Educating Genetic Counselors in Australia: Developing an International Perspective
Journal of Genetic Counseling (Vol. 14, No. 4; pp. 283-294)
Margaret A. Sahhar (1, 4, 5), Mary-Anne Young (2), Leslie J. Sheffield (1, 4) and MaryAnne Aitken (3, 4)
(1) Genetic Health Services Victoria, Murdoch Childrens Research Institute, Royal Children’s Hospital, Parkville, Victoria, Australia
(2) Peter MacCallum Cancer Centre, East Melbourne, Victoria, Australia
(3) Murdoch Childrens Research Institute, Royal Children’s Hospital, Parkville, Victoria, Australia
(4) Department of Paediatrics, University of Melbourne, Parkville, Victoria, Australia
(5) Genetic Health Services Victoria, 10th Floor Royal Children’s Hospital, Flemington Road, Parkville, VIC, 3052, Australia
The demand for genetic counseling services is increasing worldwide. This paper highlights the Australian experience of genetic counselor education and the history of the profession. The relevance of local factors, including the healthcare system, the education system and the small population in the evolution of the 1-year training programs are considered as an alternative model for emerging programs.
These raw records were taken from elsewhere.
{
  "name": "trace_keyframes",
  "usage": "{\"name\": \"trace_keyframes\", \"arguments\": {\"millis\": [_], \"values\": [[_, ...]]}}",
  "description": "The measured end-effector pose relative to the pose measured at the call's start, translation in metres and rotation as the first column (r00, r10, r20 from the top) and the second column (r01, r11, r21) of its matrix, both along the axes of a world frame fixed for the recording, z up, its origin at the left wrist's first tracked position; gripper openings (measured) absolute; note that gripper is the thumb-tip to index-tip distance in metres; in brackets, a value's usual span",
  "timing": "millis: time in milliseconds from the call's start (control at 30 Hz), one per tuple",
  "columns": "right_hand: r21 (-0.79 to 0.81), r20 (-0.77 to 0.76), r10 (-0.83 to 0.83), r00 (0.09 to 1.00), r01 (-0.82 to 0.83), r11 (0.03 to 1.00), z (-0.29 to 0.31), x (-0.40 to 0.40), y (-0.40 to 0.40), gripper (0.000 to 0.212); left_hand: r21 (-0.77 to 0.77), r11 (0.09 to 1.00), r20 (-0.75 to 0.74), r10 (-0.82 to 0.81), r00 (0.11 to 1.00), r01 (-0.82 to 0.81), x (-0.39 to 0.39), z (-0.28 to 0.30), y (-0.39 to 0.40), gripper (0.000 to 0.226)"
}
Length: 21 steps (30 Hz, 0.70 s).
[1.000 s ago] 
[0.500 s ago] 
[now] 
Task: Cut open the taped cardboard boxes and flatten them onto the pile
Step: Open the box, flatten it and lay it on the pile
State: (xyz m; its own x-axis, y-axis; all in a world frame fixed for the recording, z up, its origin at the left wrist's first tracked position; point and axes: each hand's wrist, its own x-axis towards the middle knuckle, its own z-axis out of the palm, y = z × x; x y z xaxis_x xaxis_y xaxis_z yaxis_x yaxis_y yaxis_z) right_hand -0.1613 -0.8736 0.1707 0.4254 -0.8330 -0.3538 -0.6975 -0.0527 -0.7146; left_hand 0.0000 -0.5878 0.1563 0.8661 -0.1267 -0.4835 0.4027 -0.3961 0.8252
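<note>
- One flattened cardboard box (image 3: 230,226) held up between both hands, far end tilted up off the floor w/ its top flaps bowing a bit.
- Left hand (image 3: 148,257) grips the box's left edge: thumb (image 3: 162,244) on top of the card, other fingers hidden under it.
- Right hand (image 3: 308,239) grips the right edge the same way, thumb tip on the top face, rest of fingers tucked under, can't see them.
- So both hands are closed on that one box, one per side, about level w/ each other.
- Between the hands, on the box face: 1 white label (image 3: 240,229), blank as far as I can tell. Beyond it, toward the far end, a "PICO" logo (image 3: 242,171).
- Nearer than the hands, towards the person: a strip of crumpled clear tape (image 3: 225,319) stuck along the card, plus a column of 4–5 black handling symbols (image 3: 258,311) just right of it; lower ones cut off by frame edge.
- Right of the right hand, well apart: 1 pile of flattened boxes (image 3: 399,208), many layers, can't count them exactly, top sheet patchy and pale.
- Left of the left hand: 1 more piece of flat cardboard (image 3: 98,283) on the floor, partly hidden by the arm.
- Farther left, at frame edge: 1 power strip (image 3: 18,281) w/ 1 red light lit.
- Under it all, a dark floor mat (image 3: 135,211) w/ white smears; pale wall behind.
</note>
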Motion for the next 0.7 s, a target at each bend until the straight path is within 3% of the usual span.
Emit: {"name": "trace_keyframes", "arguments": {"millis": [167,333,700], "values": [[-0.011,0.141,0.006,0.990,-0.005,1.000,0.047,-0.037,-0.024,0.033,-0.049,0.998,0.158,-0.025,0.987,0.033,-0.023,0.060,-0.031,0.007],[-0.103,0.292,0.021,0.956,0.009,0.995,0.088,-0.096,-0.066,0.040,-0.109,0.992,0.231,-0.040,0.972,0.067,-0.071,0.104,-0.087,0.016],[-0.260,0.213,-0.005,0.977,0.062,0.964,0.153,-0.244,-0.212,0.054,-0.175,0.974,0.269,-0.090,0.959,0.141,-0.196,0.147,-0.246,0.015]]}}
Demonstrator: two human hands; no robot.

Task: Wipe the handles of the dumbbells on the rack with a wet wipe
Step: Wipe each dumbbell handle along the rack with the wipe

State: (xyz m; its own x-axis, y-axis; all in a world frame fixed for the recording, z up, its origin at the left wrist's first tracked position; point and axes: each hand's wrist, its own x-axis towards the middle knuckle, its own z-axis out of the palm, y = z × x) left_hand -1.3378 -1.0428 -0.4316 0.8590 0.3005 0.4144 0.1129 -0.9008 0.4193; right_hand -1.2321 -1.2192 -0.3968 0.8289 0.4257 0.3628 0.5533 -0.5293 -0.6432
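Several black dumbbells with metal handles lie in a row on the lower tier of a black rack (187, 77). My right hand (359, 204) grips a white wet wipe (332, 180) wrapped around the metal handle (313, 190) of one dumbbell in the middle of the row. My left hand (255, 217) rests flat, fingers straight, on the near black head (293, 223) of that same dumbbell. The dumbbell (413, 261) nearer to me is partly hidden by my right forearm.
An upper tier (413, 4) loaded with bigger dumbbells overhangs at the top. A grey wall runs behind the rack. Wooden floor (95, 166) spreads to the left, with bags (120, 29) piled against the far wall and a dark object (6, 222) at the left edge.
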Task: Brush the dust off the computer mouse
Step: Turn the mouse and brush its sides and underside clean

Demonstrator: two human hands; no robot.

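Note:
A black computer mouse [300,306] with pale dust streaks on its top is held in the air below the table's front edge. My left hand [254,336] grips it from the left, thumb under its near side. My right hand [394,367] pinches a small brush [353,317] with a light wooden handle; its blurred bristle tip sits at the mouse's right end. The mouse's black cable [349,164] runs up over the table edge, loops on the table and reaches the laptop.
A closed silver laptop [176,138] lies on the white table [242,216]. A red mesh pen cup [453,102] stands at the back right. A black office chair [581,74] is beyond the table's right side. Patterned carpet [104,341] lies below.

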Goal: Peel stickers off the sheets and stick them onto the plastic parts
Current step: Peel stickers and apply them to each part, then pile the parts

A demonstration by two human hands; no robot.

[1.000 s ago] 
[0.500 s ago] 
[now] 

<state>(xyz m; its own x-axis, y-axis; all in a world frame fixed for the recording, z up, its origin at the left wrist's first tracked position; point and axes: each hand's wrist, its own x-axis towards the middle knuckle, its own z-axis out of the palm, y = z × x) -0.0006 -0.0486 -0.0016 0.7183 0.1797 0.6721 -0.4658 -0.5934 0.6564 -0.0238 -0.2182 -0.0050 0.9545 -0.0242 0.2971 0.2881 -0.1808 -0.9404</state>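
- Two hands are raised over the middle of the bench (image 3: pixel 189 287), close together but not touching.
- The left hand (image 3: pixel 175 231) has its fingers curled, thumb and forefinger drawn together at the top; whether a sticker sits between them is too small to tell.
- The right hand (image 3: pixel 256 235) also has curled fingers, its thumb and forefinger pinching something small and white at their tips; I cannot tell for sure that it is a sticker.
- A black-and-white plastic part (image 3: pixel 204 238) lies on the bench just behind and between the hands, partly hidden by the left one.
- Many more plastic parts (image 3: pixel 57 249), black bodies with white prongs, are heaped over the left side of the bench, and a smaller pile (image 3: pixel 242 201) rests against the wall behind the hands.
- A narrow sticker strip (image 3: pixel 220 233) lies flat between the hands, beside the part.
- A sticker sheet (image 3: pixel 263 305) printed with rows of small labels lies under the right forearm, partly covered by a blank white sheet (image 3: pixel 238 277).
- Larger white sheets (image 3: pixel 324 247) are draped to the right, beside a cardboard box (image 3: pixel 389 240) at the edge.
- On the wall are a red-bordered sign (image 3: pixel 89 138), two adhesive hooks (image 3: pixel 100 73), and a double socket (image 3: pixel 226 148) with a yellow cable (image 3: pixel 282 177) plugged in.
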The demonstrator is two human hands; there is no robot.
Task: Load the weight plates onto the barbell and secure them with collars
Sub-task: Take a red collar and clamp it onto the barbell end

The development of the education and training processes compared to that of other countries namely the United States of America (USA), the United Kingdom (UK) and Canada is discussed. The importance of international collaborations between the programs, to facilitate academic discussion and possible curriculum innovations, and to maintain professional understanding between genetic counselors is emphasized. Core genetic counseling competencies have been published for the UK and USA and an Australian set is proposed.
In conclusion future directions are considered, including international issues around genetic counseling certification, reciprocity, and the potential for an Australian role in training genetic counselors in South East Asia.
Margaret A. Sahhar
Abstract available online.
(C) Journal of Genetic Counseling.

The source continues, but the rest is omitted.